Thursday, May 20, 2010

Tend your bucket!

After half a week full of interactions with various connections who displayed a strong level of negative traits and behaviors on various topics and in various ways, I had a conversation with my wonderful Mom on the phone.  As she always does, she listened, let me vent and just gave me that soft place to fall.  Once I calmed down from a rare moment of true, hot anger, we began discussing how this is one of those Life Lessons we all must learn - when to recognize that a relationship has become so out of balance that you're exhausting yourself with the maintenance of said relationship.

I mentioned to my Mom that the process begins to feel as though you're endlessly pouring water into a bucket that has a hole in the bottom.  For a while, if you work fast you can keep the water level high, but you can't ever rest.  Eventually the water level sinks and you have to rush to pour more water in.  Liken the water to your emotions, the bucket to the relationship and the hole at the bottom represents that other person, job, etc., that is in essence, draining you empty.

We all have moments, sometimes extended periods, where we aren't the best side of a given relationship.  Everyone has down times, bad days, grumpy days and low energy moments.  What I'm speaking of, however, is more than that.  I am discussing those relationships where you give and give and give, then you give some more, and you're patient, understanding, helpful, supportive, compassionate, caring and loving.  That other person is happy to soak it all up...all those wonderful things and all that sumptuous attention from you.  Who wouldn't?!  It's easy to be on the receiving end of all that nice, handy support!  If you're lucky, the majority of the people in your life are equally nurturing and supportive in return, giving you back ample amounts of the energy that you give.  Occasionally, and we all have had these types of relationships, there is that person who never gives back.

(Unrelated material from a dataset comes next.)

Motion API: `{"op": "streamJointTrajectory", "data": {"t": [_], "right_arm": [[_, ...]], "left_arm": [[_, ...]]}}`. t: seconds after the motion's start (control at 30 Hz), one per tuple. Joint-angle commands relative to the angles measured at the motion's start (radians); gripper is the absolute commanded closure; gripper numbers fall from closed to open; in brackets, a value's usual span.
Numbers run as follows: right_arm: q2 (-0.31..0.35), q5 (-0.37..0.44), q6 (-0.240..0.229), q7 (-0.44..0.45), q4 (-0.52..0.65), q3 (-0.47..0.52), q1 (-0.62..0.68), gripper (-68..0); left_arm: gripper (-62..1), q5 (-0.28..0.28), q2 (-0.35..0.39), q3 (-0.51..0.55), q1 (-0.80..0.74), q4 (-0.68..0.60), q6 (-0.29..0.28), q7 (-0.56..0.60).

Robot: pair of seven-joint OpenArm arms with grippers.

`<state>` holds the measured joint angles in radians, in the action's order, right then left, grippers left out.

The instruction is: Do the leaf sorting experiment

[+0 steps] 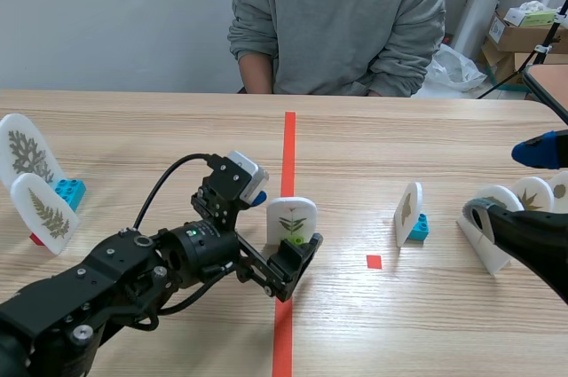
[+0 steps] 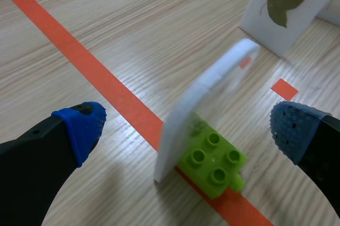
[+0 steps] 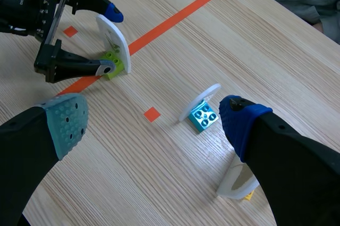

'Emotional vampire' is a term I have often used to describe this type of personality.  I wouldn't go so far as to call them 'bad', as I don't ascribe to the belief that people are completely or intrinsically evil for the most part.  I would describe them as broken vessels, or that bucket with the hole in the bottom.  Something has happened to them that has created an endless need for attention, and an utter lack of understanding of the notion of reciprocation.  'Fairweather friend' is another, similar term that would apply, as these people tend to be around and happy to bask in the sunshine of good days.  Conversely, these people tend to carry a dark storm cloud around with them! Usually, the moment adversity comes, or crisis happens, they vanish.  You hear from them when THEY are in a crisis in a heartbeat, of course, and they fully expect you to come running to their rescue.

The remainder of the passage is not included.